(Beginning of Provided information)

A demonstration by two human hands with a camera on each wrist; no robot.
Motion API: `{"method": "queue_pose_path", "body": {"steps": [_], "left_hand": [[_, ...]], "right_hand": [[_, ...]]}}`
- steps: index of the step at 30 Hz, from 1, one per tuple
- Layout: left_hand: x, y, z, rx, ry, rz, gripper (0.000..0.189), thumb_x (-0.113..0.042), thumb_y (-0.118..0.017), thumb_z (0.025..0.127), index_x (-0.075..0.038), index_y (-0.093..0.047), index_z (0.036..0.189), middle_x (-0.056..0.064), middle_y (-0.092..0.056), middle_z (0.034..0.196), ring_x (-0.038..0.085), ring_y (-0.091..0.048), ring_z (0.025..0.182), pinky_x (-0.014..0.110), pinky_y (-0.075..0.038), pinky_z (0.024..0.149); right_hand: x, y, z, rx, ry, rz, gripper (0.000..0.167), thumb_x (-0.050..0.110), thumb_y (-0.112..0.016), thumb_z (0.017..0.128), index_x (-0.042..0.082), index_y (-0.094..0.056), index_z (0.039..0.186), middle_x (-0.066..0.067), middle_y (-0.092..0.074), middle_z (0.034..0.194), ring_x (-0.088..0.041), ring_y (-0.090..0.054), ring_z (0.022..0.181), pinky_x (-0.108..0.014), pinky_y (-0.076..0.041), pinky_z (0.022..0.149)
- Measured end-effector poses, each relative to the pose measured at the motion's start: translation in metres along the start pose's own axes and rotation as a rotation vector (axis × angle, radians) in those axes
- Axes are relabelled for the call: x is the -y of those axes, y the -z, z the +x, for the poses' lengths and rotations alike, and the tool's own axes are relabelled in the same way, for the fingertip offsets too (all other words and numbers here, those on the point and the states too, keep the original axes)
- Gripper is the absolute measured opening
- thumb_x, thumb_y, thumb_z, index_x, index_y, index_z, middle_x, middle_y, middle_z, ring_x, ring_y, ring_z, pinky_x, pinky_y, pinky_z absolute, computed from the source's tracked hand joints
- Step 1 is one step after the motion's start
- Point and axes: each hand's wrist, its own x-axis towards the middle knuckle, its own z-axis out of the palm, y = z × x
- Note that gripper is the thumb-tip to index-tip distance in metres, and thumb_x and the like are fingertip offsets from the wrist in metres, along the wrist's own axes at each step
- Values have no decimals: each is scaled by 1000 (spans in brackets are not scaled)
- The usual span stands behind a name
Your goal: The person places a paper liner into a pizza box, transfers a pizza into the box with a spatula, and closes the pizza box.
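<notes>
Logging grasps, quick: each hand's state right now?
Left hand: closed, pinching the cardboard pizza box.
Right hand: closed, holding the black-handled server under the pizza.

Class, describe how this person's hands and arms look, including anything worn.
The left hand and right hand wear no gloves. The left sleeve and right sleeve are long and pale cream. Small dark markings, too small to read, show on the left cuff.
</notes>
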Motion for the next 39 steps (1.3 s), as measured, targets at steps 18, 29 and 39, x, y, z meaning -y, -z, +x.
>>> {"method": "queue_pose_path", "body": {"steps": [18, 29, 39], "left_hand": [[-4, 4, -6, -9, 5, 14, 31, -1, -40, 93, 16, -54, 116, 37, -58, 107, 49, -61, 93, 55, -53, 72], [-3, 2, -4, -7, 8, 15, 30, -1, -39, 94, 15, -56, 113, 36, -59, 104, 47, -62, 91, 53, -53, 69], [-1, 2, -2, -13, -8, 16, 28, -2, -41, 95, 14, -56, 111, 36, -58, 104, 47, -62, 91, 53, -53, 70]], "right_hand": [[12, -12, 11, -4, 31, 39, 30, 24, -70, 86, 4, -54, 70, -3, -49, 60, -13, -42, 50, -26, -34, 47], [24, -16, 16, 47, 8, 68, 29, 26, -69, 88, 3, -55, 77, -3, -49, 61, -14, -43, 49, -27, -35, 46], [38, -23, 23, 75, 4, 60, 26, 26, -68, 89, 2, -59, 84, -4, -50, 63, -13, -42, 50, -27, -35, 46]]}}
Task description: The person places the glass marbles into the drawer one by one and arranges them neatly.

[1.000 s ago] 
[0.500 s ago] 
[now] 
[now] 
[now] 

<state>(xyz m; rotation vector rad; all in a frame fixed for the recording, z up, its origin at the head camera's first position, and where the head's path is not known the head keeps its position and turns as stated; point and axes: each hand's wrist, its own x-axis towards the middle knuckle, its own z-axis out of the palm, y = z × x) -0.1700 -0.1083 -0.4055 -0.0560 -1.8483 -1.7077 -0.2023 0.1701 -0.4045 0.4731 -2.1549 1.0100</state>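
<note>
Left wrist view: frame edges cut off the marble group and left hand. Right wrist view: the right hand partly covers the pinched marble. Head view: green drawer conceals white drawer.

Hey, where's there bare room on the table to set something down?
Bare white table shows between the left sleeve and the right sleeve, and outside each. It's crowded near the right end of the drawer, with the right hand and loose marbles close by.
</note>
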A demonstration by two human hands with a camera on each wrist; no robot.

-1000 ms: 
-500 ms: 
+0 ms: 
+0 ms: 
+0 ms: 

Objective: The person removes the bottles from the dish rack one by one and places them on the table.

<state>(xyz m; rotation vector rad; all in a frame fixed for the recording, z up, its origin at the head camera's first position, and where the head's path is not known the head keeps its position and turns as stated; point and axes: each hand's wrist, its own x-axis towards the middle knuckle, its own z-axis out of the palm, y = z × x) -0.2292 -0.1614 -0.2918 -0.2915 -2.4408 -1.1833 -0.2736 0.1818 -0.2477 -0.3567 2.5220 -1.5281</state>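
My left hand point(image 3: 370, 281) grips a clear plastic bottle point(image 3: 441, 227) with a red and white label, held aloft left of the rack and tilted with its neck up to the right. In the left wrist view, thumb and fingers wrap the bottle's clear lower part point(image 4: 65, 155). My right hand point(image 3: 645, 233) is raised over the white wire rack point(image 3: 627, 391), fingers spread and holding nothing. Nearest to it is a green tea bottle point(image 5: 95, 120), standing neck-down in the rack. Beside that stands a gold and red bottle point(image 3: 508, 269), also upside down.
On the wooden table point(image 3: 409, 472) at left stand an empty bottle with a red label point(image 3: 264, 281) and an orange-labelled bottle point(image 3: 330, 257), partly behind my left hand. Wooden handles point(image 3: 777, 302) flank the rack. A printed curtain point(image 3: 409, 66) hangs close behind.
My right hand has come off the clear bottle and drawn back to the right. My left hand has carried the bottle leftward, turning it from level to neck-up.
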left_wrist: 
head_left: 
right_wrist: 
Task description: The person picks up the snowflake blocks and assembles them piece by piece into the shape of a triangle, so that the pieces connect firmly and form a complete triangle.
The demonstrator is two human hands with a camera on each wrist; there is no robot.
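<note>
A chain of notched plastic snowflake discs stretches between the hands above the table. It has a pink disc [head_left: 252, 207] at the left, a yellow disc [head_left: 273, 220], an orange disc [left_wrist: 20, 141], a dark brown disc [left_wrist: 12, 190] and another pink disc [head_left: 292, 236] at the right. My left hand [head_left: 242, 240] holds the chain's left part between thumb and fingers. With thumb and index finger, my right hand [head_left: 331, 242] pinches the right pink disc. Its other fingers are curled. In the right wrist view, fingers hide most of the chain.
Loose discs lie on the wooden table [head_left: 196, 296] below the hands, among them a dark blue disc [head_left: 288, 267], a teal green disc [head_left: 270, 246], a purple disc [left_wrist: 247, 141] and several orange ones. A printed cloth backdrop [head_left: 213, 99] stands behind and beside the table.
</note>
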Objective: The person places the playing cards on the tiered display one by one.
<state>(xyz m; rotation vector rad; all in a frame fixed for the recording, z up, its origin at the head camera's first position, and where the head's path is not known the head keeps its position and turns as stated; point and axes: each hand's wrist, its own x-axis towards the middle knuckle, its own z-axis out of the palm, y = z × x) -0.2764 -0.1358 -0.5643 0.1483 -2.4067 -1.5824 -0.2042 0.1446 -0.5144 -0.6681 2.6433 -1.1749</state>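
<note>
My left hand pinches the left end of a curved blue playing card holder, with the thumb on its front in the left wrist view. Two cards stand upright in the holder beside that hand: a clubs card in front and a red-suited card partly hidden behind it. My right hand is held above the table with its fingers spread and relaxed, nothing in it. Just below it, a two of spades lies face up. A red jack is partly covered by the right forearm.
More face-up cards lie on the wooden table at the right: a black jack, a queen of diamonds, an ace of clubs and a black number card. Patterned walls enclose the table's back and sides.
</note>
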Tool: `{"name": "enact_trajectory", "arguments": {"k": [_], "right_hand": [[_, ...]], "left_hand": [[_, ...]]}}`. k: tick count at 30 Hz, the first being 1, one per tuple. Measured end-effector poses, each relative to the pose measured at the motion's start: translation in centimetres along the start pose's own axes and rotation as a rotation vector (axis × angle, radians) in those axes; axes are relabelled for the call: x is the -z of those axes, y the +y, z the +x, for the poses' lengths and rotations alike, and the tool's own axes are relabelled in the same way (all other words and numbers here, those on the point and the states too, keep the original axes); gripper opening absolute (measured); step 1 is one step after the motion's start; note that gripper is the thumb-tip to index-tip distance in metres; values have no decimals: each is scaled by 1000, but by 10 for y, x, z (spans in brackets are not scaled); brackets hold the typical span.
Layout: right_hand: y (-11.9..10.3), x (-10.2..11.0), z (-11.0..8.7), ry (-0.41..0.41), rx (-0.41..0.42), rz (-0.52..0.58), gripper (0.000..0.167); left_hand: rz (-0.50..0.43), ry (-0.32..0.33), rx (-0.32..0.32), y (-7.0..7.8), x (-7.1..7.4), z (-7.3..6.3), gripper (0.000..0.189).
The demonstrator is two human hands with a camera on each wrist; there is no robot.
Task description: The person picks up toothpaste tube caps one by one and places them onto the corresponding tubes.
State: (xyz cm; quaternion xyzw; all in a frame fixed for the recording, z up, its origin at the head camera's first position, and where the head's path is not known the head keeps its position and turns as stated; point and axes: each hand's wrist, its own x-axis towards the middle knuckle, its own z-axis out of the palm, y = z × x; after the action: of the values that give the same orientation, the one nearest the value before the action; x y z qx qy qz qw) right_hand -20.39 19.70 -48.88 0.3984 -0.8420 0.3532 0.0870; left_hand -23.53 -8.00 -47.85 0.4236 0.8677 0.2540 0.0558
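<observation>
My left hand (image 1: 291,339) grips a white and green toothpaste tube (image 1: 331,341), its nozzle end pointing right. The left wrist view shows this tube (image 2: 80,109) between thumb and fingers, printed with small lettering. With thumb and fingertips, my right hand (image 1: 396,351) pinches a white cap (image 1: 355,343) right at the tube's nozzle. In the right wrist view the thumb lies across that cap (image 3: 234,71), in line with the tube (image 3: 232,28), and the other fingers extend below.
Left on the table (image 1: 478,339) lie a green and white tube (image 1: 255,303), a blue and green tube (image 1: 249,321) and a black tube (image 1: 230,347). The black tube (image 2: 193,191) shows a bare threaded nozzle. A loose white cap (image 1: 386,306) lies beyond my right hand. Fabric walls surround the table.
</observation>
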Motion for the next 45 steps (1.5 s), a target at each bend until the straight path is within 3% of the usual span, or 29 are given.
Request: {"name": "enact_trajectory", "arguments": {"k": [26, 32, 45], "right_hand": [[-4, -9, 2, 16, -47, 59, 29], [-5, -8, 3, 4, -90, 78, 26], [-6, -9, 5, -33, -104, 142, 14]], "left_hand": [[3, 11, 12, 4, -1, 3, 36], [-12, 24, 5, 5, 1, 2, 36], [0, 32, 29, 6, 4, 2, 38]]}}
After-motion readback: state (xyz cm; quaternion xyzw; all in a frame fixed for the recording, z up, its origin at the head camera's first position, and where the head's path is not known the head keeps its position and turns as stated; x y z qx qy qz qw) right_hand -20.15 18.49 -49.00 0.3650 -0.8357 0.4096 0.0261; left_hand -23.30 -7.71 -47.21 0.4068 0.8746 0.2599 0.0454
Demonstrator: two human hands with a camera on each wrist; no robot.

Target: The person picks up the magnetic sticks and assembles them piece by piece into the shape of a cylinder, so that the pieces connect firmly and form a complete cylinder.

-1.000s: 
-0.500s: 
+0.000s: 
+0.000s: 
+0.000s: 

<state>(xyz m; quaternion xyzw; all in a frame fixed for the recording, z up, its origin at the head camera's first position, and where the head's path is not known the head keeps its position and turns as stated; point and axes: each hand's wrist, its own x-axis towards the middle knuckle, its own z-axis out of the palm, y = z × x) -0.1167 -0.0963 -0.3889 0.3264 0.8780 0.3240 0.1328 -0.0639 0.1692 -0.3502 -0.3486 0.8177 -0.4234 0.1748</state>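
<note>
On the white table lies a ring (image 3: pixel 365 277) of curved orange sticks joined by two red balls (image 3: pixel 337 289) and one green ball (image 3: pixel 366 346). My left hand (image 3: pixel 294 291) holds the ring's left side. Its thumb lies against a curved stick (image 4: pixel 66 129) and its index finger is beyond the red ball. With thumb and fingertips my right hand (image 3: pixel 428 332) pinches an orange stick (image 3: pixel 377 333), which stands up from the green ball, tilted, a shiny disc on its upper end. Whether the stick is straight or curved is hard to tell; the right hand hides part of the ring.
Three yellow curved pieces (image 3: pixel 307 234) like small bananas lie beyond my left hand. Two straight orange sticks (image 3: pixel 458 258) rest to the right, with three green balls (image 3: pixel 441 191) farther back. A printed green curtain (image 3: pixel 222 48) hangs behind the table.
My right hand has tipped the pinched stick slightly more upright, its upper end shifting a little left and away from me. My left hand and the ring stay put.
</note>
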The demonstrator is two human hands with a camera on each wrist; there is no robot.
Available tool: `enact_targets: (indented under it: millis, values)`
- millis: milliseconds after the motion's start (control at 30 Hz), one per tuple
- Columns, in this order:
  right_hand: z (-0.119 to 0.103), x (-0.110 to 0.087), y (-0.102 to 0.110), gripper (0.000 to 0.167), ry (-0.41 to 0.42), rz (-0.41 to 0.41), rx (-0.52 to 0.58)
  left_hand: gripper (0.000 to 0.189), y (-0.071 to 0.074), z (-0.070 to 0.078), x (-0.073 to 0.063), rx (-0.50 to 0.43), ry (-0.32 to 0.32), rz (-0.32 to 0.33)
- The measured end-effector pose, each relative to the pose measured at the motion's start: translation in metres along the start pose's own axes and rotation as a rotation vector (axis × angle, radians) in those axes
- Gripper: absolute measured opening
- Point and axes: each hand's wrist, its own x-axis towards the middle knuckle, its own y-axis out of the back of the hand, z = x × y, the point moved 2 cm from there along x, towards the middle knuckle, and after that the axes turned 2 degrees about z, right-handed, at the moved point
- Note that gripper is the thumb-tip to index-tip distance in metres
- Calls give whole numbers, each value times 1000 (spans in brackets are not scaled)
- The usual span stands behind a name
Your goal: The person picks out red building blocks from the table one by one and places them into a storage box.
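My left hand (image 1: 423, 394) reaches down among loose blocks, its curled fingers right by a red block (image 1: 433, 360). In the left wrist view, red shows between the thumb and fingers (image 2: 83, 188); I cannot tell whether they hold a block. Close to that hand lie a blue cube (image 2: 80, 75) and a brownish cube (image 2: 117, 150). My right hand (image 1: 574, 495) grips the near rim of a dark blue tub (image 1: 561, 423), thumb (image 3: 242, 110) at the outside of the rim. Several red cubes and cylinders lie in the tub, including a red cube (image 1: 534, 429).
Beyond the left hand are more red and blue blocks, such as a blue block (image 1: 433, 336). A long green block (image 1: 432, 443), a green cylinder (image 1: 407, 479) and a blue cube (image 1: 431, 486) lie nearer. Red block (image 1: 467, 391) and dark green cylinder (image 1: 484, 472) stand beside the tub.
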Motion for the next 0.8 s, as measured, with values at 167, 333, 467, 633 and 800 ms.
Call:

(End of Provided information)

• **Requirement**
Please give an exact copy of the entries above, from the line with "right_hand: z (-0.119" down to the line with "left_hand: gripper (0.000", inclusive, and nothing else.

• **Solution**
  right_hand: z (-0.119 to 0.103), x (-0.110 to 0.087), y (-0.102 to 0.110), gripper (0.000 to 0.167), ry (-0.41 to 0.42), rz (-0.41 to 0.41), rx (-0.52 to 0.58)
  left_hand: gripper (0.000 to 0.189), y (-0.071 to 0.074), z (-0.070 to 0.078), x (-0.073 to 0.063), rx (-0.50 to 0.43), ry (-0.32 to 0.32), rz (-0.32 to 0.33)

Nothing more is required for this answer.